Sabato spends a lot of time working with partners in the host countries, such as humanitarian agencies and ministries of education.
“In a given trip, I meet with learners, refugee aid organizations, U.N. Refugee Agency representatives and host country government officers who determine which programs are allowed to run in the camp setting,” he said.
“I gather that information and bring it back for discussion. There is a lot of two-way communication between ASU and our program sites, determining which courses are of most value and how they can be offered appropriately.”
Coursework developed for western audiences must be contextualized for students in Africa and the Middle East, he said.
One of the biggest challenges is poor internet service.
“Even if there is connection, it’s often slow. It may work well for one person but is inevitably challenging for 25 people in a class,” he said. “If our courses have any media, like video or photos, it tends to cause delays so we had to tailor our content to make it low-bandwidth friendly.”
Education for Humanity is now working on partnering with SolarSPELL to deliver an agribusiness course to an unconnected refugee settlement in Uganda. SolarSPELL, a solar-powered, offline digital library that provides localized educational content, was invented by Laura Hosman, an associate professor in the School for the Future of Innovation in Society.
The courses are free for the refugees.

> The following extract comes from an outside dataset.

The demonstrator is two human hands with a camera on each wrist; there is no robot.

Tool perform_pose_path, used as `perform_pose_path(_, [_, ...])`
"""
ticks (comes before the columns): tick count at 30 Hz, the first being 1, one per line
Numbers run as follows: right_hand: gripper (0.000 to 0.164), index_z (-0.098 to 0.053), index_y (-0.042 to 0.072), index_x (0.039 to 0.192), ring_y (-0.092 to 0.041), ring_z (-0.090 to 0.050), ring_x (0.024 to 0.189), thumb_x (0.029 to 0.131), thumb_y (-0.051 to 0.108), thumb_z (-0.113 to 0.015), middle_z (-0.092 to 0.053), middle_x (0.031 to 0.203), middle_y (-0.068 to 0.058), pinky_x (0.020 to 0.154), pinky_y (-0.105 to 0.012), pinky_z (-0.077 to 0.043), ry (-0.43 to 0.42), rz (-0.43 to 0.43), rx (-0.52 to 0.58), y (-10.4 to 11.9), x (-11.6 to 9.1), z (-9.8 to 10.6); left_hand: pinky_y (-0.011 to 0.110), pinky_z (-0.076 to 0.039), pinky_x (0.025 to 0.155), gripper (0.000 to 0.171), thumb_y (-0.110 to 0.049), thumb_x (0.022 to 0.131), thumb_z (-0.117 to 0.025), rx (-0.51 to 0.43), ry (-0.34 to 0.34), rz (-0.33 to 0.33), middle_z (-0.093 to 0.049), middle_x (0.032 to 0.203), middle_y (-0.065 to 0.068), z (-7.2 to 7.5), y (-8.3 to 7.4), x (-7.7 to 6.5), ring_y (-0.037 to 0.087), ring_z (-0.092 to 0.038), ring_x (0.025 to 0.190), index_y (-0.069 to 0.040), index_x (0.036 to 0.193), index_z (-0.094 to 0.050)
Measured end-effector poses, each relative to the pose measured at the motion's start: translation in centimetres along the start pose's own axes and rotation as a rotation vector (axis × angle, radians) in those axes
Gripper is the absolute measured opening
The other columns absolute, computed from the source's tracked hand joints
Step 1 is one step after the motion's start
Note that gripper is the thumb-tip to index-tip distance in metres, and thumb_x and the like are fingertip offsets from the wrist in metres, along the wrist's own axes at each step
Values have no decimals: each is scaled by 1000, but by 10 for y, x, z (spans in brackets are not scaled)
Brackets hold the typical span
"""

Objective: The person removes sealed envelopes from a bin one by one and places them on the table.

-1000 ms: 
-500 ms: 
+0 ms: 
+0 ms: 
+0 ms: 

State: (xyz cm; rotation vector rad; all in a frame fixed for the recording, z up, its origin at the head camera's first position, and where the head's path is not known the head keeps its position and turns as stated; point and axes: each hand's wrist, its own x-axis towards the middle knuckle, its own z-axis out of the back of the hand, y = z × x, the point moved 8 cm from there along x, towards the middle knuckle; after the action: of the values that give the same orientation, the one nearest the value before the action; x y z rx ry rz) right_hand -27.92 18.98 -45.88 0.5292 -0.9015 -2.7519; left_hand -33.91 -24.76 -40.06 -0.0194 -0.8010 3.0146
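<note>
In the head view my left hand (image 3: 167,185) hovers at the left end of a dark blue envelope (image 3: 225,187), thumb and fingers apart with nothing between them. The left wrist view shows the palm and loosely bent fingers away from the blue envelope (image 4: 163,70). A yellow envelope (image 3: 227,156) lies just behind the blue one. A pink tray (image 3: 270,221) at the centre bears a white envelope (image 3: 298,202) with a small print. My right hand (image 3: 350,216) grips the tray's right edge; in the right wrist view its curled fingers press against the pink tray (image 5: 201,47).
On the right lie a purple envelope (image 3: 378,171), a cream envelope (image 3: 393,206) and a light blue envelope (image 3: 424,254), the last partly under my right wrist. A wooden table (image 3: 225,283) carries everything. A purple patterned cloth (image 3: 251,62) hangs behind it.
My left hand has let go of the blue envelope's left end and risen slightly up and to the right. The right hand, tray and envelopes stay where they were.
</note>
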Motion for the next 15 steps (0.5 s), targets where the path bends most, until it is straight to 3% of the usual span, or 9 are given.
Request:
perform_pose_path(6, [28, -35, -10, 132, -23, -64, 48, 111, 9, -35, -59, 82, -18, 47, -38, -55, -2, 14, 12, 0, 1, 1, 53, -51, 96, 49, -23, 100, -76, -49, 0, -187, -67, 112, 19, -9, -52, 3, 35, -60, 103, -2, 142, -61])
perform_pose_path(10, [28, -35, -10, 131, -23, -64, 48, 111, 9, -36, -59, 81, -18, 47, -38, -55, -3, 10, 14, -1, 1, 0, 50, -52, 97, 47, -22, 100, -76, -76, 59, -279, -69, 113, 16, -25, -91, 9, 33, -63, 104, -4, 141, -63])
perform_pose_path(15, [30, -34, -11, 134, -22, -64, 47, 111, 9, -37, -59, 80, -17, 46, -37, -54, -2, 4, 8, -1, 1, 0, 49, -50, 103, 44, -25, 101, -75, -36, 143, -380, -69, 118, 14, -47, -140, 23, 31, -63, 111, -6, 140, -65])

Education for Humanity was launched two years ago with support from a private donor and matching funds from ASU.
“Without President Crow deciding that this was a worthy endeavor, this would never have happened at all,” Sabato said.
“Moving forward we’re looking at a mixed model of continued ASU operational support along with external funding from foundations and governments — U.S. and foreign — to support the project.”

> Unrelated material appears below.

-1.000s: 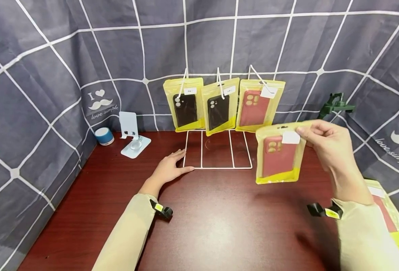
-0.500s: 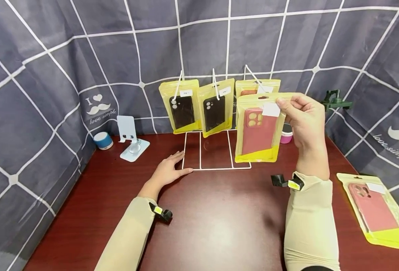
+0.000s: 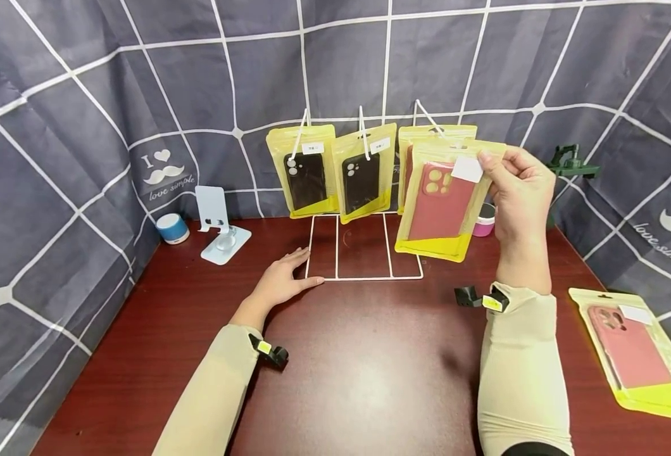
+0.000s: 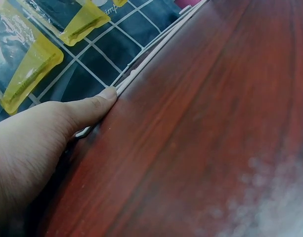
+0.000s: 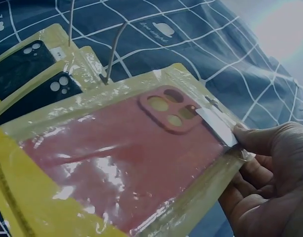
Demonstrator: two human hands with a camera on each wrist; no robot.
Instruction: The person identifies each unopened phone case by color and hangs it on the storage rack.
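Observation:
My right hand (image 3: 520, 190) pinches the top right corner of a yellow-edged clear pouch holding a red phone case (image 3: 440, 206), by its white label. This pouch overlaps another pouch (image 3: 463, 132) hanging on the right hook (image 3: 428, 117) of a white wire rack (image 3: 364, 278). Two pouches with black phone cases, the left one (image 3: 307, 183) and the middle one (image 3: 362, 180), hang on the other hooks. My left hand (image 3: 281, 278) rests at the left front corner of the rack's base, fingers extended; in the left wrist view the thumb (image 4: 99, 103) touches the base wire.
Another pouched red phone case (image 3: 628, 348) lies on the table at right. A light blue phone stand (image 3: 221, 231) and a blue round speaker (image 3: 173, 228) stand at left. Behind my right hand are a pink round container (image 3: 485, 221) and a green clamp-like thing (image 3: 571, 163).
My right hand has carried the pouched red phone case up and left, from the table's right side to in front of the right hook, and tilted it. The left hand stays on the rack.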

A critical key for success is Education for Humanity’s partnerships with nongovernmental organization partners, such as the Norwegian Refugee Council, where ASU serves as the higher education provider in conflict-affected countries around the world.

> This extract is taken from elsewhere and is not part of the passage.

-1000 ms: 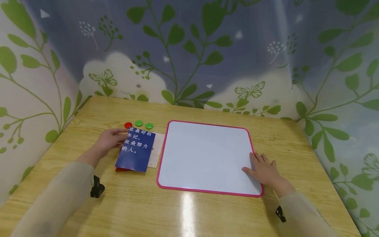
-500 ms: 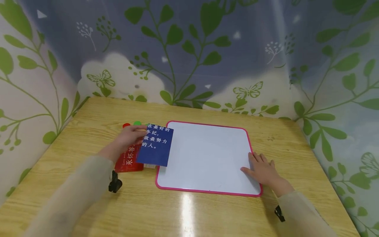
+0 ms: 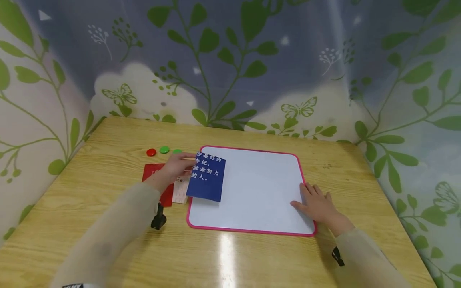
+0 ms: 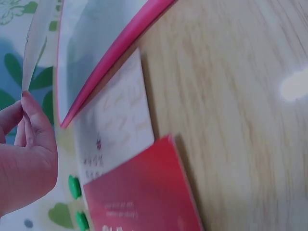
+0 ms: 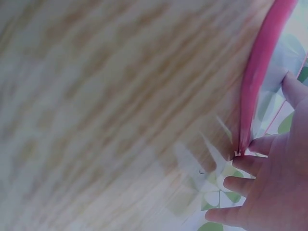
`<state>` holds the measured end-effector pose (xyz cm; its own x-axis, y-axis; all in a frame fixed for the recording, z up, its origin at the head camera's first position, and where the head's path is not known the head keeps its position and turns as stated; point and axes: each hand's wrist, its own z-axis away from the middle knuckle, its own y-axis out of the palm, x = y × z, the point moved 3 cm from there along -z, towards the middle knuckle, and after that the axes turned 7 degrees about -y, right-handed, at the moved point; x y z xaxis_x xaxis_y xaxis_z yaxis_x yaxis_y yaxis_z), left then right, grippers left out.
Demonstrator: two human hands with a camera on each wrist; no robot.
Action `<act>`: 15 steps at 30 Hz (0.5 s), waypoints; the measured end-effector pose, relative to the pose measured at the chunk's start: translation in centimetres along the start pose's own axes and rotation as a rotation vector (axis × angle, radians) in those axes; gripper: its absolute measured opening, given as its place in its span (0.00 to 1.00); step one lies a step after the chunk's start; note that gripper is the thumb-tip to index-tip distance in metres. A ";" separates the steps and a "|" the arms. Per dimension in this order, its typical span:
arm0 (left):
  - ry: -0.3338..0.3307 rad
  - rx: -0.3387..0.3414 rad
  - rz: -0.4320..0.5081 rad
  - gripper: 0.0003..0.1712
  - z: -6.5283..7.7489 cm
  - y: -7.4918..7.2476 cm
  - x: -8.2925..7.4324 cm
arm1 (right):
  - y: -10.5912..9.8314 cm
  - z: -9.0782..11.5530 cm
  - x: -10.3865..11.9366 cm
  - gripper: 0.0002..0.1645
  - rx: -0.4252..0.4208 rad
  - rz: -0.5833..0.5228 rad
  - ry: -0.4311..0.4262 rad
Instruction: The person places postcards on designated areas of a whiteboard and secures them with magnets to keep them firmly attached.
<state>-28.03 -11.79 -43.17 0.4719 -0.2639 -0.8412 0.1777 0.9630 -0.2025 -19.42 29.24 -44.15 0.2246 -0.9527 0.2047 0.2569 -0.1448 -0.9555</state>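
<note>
My left hand (image 3: 176,168) pinches the left edge of a blue card (image 3: 207,178) printed with white Chinese writing. The card overlaps the left part of a pink-framed whiteboard (image 3: 255,200) in the head view. In the left wrist view, thumb and fingers meet at the card's edge, which stands above the board. My right hand (image 3: 320,204) rests on the board's right edge with its fingers spread and straight, thumb on the white surface. Under the left wrist lie a red card (image 3: 166,197) and a pale card (image 3: 179,193), the red one partly hidden by the hand.
A red magnet (image 3: 151,152) and a green magnet (image 3: 164,149) lie behind the cards, with another green magnet (image 3: 177,151) half covered by the left hand. The wooden table (image 3: 119,160) meets leaf-patterned walls (image 3: 230,72) at its back and sides.
My left hand has lifted the blue card off the red and pale cards and carried it rightward over the whiteboard's left side. The right hand has stayed on the board's edge.
</note>
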 end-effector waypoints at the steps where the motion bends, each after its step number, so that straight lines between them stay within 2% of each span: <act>1: -0.006 0.004 0.008 0.25 -0.1 0.2 0.1 | 0.0 0.0 0.0 0.54 -0.001 -0.004 0.001; 8: -0.022 0.010 0.014 0.24 -0.8 1.6 0.8 | 0.0 -0.1 0.2 0.51 0.016 0.012 0.003; 10: -0.019 -0.009 0.015 0.23 -0.9 1.9 0.9 | 0.0 -0.1 0.2 0.51 0.022 0.019 0.005; 15: -0.026 -0.096 -0.063 0.20 -1.1 2.6 1.0 | 0.1 -0.1 0.0 0.50 0.020 0.017 0.009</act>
<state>-28.07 -9.50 -45.09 0.4850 -0.3247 -0.8120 0.1251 0.9447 -0.3030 -19.50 29.23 -44.27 0.2209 -0.9573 0.1868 0.2715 -0.1236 -0.9545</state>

“We’re seeking partnerships with like-minded humanitarian agencies around the world, through which we can complement their existing services with our educational offerings,” he said.
“We intend to be reflective of President Crow’s vision of a rapidly deployable higher-education option for crises as they emerge.”
Education for Humanity aims for gender parity among its students, but it’s a challenge.
“One of our programs in Amman, Jordan, was 80 percent female, which was quite unique. Of course, we were extremely pleased with that level of engagement,” he said. Most classes are around 40 percent female, and family responsibilities are often cited as reasons for dropping out of the courses.
“We’re trying to figure out flexible ways to keep them engaged and continuing the courses, like offering them at different times of the day or utilizing centers that have child care,” he said.
“Another component is having staff accompany them home from the center at night.”
While many Westerners perceive food, shelter and medicine to be the most pressing needs for refugees, education is critical for their future, DeLargy added.
“Almost half of the refugees in the world today have been refugees for more than 20 years,” DeLargy said. “There are refugee camps that are 30 and 40 years old. There are two or three generations of people who haven’t been able to go home.
“If you look at the Syrian refugees, it’s been five years now. You can’t stop education or you get a whole generation of people who are not literate and don’t have the skills to properly contribute.”
Those skills are critical if the refugees want to go home, she said.
“In any post-conflict environment, you have to have human resources to rebuild the country — teachers and doctors and engineers and planners and electricians,” she said. “And if you don’t have that, conflicts are likely to last longer too.”